What I'm proposing is:

  • A spack publish --cargo (or whatever) command to generate a cargo package libxyz-src which maps spack variants to cargo feature flags
    • This should probably involve an additional set of methods for package.py files to explicitly "export" certain variants as features (analogously to calling self.define_from_variant() in the cmake_args() method).
    • The use of spack external find to locate certain dependencies can also similarly be configured by an overridable package method.

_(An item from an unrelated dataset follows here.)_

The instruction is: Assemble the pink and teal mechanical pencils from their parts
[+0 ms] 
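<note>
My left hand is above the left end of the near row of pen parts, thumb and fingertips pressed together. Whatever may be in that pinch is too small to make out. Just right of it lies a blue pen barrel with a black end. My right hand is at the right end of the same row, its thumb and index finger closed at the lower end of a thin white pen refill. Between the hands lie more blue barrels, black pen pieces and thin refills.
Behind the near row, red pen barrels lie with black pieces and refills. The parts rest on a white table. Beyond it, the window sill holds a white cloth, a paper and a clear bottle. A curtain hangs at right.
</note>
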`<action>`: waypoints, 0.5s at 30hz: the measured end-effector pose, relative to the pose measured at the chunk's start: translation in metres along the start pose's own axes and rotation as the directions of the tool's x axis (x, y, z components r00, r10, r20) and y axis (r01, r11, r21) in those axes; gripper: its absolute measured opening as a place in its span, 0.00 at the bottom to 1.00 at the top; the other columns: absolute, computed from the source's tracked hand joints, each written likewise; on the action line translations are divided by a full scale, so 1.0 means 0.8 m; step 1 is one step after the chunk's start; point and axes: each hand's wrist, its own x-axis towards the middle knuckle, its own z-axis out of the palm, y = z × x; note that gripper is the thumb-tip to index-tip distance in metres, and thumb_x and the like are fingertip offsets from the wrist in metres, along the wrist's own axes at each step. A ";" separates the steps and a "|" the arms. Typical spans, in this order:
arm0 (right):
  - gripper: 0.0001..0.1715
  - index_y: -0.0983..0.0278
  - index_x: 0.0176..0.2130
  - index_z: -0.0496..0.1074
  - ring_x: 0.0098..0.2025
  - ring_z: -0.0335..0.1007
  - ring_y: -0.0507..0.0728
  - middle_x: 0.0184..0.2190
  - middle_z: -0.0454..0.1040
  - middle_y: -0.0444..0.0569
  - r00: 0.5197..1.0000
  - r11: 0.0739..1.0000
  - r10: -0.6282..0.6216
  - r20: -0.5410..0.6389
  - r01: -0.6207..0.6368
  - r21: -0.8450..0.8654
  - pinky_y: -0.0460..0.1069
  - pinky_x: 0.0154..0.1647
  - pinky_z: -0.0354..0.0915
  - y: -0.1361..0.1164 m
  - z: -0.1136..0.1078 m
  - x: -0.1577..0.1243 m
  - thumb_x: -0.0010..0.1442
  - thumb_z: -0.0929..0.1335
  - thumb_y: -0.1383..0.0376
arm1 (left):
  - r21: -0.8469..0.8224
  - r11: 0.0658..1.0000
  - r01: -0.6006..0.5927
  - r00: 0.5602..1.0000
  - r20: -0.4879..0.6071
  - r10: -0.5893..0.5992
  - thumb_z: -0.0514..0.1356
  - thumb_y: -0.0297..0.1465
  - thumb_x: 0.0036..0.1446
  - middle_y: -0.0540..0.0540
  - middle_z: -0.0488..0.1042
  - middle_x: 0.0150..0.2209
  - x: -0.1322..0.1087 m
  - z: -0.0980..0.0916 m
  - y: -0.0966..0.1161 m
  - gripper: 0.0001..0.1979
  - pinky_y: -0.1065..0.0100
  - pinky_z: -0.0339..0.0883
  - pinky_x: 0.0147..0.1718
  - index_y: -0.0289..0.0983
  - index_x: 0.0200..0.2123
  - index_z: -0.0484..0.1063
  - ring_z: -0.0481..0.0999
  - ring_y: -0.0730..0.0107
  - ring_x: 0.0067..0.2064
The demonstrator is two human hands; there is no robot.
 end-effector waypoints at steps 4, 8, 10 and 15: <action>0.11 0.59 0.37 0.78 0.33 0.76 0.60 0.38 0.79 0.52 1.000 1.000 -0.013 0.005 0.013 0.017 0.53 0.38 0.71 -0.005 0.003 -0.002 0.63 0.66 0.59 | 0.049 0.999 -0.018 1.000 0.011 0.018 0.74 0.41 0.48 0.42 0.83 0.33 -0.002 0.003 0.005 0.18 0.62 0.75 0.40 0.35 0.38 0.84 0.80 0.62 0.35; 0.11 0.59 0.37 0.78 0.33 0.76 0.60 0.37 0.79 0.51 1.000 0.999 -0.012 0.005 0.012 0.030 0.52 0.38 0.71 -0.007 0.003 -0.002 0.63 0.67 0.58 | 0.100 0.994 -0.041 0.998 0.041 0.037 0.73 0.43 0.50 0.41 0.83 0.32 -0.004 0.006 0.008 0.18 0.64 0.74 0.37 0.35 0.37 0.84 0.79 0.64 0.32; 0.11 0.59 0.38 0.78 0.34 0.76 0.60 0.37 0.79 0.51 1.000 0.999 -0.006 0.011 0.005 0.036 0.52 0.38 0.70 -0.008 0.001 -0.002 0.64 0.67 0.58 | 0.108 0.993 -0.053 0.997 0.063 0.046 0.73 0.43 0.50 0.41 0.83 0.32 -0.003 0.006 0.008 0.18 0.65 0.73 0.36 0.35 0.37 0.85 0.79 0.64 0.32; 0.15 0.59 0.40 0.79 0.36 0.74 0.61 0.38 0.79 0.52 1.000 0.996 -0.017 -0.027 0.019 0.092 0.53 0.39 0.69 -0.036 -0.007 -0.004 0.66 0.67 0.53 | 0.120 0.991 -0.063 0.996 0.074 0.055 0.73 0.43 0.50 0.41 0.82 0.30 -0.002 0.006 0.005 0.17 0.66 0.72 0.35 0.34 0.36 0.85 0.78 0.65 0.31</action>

The generated cargo package would:

  • Depend on the spack-rs crate (as a build dependency), which also fixes the version of spack used to a particular release tarball.
    • Note that the spack-rs crate requires this in order to ensure the same spack version is used across cargo crates in the same dependency graph, which also lets us share the local spack build cache across all cargo builds on the same machine.
    • The spack-rs crate essentially allows us to lean on cargo's dependency resolution logic to resolve the appropriate version of spack's implementation code (the stuff in lib/).
  • Vendor the target package's package.py file as well as any of its transitive dependencies into the generated crate in the format of a spack repo (which looks like this).
    • This enables generated cargo packages to correspond to the package recipes at the time of executing spack publish --cargo, even though the actual spack source checkout is downloaded and versioned separately.
    • In the case where a package needs a new spack feature (e.g. new code in lib/), they can update their package.py to constrain the generated spack-rs dependency in the generate rust crate to require a spack release with the appropriate version.
  • Generate some form of Cargo.toml metadata like the format in OP, but automatically.
    • Some additional cargo metadata (using the officially supported interface to add arbitrary structured data to crate definitions) is necessary to propagate spack-specific info across the cargo dependency graph (this is necessary for build correctness as well as caching), but this can and should be entirely an implementation detail. Furthermore, this metadata format can be considered explicitly unstable and only for consumption by the spack-rs crate.